Il nous faut battre notre coulpe. Après avoir établi, dans le numéro 422, un bilan mitigé du cinéma français, auquel on reprochait de ne pas être suffisamment à l’écoute de son époque, et après avoir affirmé, à qui voulait nous entendre, que la Palme cannoise ne serait pas française, le verdict du jury a sérieusement ébranlé notre croyance en nos facultés prédictives. Les lauriers suprêmes et un prix de la mise en scène, il y a là de quoi nous rendre prudent dans nos futures mises en perspective.
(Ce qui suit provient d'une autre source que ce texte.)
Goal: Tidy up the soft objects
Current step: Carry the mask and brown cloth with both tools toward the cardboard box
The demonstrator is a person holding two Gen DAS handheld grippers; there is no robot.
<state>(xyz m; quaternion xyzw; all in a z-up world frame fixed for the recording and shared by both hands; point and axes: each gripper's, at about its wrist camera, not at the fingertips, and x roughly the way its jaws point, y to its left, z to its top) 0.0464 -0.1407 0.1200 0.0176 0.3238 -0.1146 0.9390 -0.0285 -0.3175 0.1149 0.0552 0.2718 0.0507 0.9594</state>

Il faudra bien une année pour nous en remettre.
Nonobstant, nous ne retirerons rien à nos remarques du mois dernier sur Anatomie d’une chute  : Justine Triet aurait allégé son film d’un petit quart d’heure qu’il n’aurait rien perdu, au contraire, de sa force et de son intérêt (1). Mais ne chipotons pas et agitons notre drapeau tricolore - en regrettant qu’aucun film italien n’ait trouvé grâce aux yeux des jurés, question de génération peut-être… Et félicitons la réalisatrice lauréate d’avoir dit, bien clairement, ce qui devait être dit, quitte à se faire reprocher par un troupeau de bien-pensants, spécialistes autoproclamés de l’économie du cinéma français, de mordre la main qui la nourrit - Gérard Camy y revient plus longuement dans sa présentation du festival.
Cannes, donc, qui demeure l’épicentre de tous les tourbillons de l’année et dont les retombées alimenteront l’actualité durant de longs mois - la preuve : la sortie récente de Stars at Noon de Claire Denis, Grand Prix 2022. Cannes, que nous annoncions mémorable - et là, nous n’avons pas erré. Cannes, qui constitue la majeure part de ce numéro, même si bien des titres remarquables ont échappé à la recension (mais la revue n’a jamais recherché l’exhaustivité), sur lesquels nous ne manquerons pas de revenir lorsqu’ils parviendront dans les salles (2).

Un numéro qui, comme d’habitude, persiste à ne pas se contenter de l’actualité, pas très folichonne, reconnaissons-le - ainsi, l’étonnant accueil offert à la récente version de la favorite de Louis XV nous a plutôt donné envie de revoir les incarnations précédentes de Jeanne du Barry, Pola Negri, chez Ernst Lubitsch (1919) et Dolores del Rio, chez William Dieterle en 1934, certainement moins richissimes, mais autrement plus intéressantes, comment le montrera notre numéro de septembre 2023.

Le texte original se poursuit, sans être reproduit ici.